> [TASK DETAILS] How many lines of these entries hold the string "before"? Reply with the number alone.

#### RECORDS PROVIDED

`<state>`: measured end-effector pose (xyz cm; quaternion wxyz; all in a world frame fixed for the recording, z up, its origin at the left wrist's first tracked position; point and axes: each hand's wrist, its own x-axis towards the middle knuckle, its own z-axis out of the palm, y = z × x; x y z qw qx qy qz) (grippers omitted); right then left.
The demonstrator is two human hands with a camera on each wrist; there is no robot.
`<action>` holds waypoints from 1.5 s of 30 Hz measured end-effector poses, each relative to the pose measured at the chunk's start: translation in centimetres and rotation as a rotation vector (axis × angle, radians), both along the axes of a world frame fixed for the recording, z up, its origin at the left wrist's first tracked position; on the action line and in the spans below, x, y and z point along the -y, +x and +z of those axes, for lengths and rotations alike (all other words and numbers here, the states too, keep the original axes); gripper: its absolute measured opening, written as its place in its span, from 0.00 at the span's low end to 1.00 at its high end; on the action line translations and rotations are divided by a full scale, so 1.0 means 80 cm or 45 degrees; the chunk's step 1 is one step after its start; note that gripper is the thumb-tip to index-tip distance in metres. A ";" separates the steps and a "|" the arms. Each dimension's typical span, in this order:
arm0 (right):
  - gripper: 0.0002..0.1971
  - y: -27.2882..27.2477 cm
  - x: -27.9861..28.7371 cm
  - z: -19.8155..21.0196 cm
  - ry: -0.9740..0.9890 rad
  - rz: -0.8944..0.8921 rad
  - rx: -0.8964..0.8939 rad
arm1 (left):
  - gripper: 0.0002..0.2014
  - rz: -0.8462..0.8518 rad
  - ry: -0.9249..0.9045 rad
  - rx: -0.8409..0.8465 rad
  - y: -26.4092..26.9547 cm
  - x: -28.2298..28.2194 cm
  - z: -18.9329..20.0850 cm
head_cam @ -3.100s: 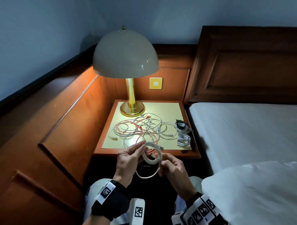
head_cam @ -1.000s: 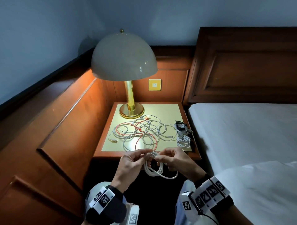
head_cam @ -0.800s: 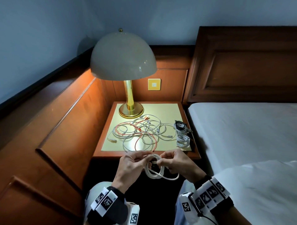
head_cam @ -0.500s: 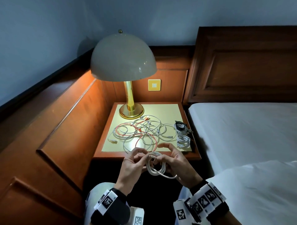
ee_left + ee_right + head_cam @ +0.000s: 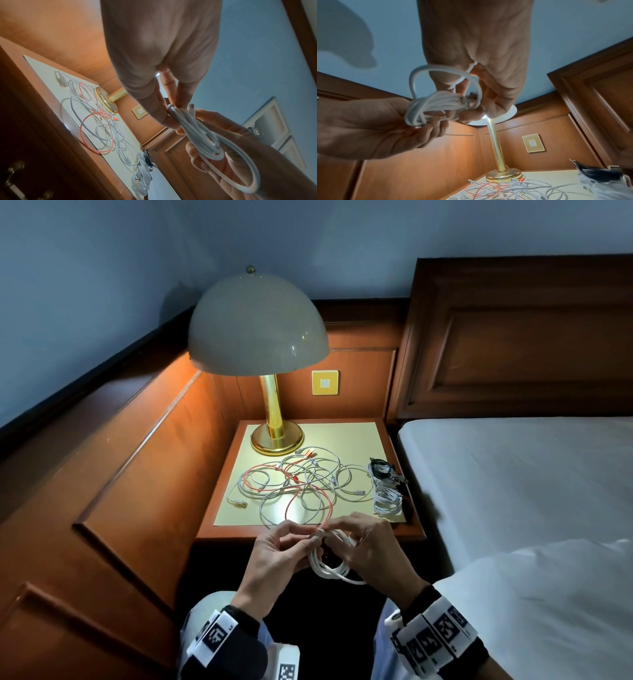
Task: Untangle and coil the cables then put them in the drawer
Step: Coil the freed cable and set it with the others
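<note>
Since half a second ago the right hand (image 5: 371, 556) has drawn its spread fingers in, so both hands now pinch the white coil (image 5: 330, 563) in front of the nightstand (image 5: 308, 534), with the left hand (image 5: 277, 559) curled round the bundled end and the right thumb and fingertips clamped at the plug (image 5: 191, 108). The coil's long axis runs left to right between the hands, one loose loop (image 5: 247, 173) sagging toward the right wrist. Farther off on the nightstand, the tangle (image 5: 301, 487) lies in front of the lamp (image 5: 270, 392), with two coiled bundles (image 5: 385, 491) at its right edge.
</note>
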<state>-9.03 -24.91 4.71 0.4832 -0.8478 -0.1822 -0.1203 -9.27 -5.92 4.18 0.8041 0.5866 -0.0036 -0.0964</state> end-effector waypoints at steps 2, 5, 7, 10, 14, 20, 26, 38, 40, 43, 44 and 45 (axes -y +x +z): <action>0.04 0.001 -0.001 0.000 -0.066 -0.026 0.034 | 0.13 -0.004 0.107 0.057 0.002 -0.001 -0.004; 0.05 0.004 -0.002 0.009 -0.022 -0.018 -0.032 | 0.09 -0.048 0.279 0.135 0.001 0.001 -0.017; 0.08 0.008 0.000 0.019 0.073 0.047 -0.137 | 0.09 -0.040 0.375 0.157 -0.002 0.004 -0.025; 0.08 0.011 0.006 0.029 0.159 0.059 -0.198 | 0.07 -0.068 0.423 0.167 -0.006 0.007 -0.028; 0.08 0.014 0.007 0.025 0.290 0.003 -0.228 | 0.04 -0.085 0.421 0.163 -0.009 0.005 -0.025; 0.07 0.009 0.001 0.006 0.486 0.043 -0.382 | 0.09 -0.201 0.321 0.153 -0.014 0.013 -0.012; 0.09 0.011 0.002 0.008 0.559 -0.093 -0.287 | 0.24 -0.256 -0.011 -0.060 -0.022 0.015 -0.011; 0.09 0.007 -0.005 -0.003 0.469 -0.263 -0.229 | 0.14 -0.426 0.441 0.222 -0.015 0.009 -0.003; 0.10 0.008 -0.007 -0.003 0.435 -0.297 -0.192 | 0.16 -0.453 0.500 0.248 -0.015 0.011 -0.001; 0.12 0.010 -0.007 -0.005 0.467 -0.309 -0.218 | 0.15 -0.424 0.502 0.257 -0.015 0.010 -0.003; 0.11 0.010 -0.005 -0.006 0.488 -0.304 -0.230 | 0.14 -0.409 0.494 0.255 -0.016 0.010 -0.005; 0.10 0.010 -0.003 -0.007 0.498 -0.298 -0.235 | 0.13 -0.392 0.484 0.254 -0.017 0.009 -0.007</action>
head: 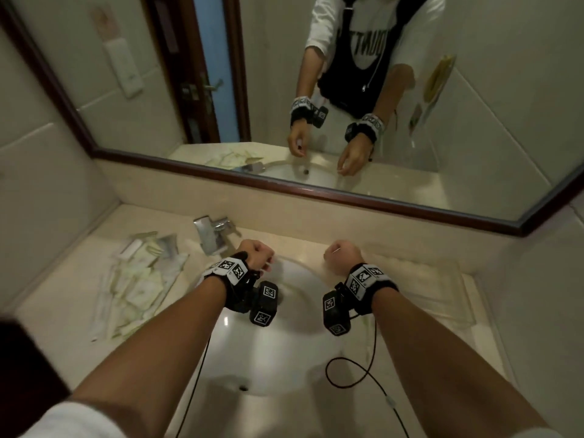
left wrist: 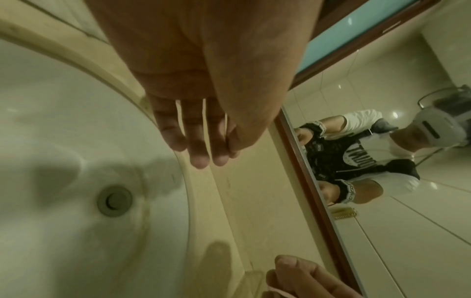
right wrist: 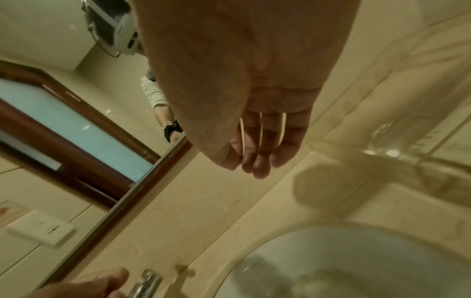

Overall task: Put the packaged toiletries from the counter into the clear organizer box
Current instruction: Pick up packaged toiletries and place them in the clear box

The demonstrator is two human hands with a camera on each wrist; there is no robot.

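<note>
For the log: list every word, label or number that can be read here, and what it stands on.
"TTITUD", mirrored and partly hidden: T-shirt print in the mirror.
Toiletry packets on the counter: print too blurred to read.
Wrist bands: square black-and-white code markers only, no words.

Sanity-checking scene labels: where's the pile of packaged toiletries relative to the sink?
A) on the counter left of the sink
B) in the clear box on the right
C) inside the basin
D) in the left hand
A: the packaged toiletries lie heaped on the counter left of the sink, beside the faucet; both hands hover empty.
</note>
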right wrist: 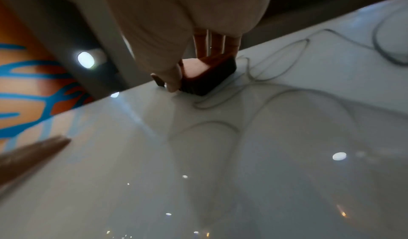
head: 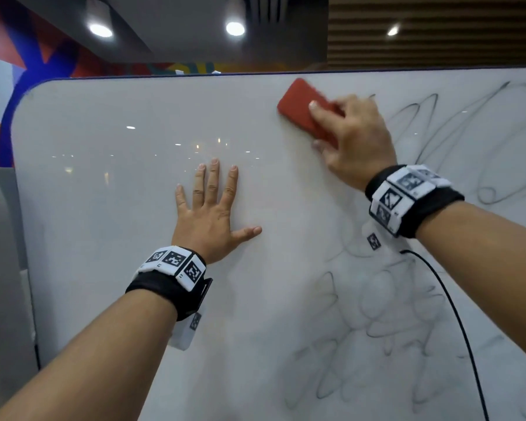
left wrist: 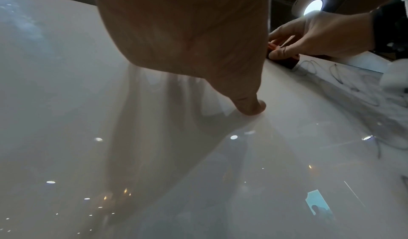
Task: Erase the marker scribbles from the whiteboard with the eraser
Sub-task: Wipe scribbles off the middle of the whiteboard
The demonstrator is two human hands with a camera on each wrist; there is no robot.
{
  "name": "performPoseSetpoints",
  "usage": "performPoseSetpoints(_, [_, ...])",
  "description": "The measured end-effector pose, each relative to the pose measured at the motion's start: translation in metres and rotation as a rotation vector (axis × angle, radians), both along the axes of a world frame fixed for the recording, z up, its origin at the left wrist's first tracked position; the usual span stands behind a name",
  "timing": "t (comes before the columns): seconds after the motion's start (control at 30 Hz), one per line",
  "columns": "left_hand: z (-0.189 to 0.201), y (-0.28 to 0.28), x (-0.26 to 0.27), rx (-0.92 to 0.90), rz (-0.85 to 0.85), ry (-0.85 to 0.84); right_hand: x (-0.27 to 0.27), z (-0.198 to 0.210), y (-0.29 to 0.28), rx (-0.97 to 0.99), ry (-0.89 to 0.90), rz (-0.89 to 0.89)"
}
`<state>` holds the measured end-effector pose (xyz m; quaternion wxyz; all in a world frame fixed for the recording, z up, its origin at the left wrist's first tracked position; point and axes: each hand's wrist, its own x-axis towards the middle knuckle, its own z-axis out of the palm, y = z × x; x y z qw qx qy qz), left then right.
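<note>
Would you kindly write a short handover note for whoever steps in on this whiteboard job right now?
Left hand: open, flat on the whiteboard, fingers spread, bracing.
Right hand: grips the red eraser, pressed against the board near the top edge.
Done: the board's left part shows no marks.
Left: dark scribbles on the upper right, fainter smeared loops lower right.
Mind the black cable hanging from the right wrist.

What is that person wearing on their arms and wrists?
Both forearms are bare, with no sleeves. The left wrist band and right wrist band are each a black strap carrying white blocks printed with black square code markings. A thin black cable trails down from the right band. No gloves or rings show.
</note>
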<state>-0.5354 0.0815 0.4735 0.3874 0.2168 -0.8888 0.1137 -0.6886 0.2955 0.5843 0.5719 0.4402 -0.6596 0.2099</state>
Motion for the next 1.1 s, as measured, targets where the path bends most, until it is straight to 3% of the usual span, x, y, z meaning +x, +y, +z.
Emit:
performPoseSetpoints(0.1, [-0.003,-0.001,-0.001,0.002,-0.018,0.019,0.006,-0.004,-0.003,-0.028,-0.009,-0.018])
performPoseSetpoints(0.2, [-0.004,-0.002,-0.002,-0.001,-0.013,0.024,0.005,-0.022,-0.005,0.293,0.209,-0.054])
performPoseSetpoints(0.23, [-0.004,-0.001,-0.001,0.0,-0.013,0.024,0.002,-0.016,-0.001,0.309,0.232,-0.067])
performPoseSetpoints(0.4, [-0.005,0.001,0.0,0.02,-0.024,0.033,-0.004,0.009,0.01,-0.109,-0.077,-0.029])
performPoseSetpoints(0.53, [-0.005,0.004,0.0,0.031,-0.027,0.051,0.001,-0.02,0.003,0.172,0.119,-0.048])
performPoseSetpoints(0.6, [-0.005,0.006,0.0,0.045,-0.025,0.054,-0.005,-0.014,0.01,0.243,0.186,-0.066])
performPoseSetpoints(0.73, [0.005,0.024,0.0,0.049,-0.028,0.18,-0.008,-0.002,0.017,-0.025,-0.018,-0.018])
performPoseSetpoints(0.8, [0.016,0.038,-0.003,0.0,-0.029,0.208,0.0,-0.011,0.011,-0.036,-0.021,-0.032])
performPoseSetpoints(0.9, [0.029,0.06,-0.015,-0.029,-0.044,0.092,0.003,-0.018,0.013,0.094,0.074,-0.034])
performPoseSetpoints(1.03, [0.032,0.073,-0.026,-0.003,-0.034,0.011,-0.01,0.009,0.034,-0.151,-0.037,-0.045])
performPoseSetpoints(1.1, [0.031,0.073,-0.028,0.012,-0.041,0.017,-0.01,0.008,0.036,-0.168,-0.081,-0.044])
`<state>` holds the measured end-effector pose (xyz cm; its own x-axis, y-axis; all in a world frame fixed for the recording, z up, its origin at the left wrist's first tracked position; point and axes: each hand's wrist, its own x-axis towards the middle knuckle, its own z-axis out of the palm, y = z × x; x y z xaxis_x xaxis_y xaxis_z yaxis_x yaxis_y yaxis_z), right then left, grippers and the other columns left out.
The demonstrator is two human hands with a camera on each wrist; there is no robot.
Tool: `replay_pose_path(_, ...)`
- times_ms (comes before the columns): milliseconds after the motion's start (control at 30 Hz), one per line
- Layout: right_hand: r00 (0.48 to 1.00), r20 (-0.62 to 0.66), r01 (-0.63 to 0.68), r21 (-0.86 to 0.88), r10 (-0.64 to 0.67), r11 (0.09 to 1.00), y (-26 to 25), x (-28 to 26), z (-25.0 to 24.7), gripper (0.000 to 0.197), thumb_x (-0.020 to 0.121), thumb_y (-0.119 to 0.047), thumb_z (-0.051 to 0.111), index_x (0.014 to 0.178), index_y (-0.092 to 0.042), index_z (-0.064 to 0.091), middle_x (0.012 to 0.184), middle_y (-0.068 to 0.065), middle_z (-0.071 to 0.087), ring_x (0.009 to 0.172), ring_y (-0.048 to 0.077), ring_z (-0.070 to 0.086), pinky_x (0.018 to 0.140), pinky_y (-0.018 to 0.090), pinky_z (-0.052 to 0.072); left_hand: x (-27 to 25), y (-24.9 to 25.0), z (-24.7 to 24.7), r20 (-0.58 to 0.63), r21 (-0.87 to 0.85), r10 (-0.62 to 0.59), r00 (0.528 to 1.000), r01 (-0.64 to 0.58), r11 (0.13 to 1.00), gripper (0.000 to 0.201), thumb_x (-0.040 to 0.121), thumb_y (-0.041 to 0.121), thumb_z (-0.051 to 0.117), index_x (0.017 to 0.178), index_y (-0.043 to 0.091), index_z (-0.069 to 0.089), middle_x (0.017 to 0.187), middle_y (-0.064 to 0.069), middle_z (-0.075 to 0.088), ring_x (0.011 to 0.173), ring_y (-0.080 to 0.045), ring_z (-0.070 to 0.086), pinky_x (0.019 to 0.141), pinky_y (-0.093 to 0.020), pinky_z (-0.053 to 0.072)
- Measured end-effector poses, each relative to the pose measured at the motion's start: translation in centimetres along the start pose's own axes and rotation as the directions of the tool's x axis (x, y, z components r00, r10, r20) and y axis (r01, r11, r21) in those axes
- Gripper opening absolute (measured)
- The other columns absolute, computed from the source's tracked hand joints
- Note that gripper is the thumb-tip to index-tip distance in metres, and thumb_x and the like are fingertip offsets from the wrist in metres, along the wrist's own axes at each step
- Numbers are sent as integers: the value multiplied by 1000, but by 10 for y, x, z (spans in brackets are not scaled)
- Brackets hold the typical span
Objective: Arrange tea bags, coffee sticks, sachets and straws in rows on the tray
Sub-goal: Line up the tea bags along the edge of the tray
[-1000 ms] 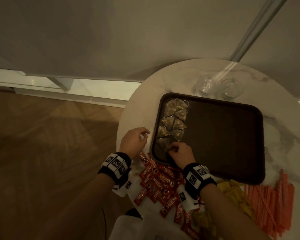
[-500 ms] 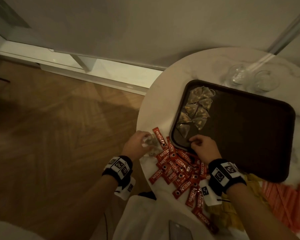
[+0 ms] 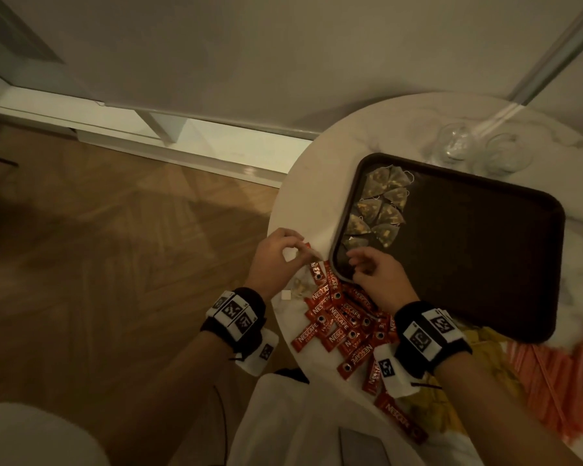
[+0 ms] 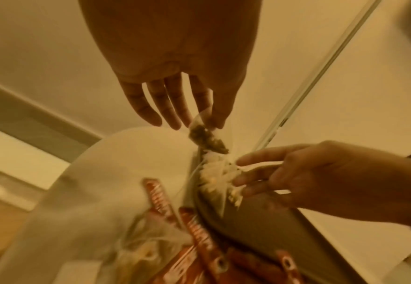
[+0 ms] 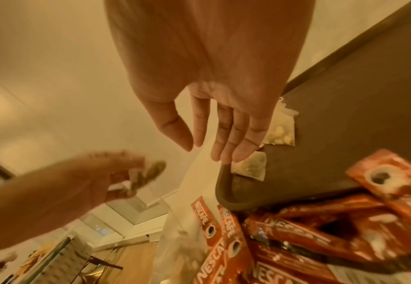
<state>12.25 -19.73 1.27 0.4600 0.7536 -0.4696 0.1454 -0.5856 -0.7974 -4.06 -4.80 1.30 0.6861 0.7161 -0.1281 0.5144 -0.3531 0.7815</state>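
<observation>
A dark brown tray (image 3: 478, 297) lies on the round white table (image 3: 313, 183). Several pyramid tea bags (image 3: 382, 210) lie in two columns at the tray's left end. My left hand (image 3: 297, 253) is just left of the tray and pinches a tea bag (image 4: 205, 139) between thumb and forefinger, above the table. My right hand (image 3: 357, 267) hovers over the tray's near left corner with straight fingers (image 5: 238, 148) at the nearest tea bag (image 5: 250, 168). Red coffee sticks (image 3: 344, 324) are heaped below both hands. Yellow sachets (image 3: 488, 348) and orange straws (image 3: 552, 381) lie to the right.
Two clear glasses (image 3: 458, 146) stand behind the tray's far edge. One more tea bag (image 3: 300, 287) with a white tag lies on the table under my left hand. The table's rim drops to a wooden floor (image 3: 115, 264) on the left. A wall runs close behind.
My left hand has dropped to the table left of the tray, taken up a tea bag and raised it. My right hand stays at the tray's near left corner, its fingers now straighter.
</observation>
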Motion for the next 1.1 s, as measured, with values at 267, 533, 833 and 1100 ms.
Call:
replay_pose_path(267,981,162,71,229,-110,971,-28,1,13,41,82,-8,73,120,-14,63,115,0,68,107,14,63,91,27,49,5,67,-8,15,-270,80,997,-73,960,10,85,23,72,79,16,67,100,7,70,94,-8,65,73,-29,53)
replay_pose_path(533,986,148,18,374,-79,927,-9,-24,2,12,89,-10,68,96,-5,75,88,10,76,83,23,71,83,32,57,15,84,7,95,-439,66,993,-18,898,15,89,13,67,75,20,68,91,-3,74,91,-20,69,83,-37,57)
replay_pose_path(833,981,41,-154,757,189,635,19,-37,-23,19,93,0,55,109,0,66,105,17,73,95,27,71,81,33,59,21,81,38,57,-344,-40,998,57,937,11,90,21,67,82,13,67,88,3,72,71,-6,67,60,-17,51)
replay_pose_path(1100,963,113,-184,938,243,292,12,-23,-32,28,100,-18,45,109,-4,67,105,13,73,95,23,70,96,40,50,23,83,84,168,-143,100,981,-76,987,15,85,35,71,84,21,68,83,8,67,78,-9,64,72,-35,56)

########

> [RESPONSE] 2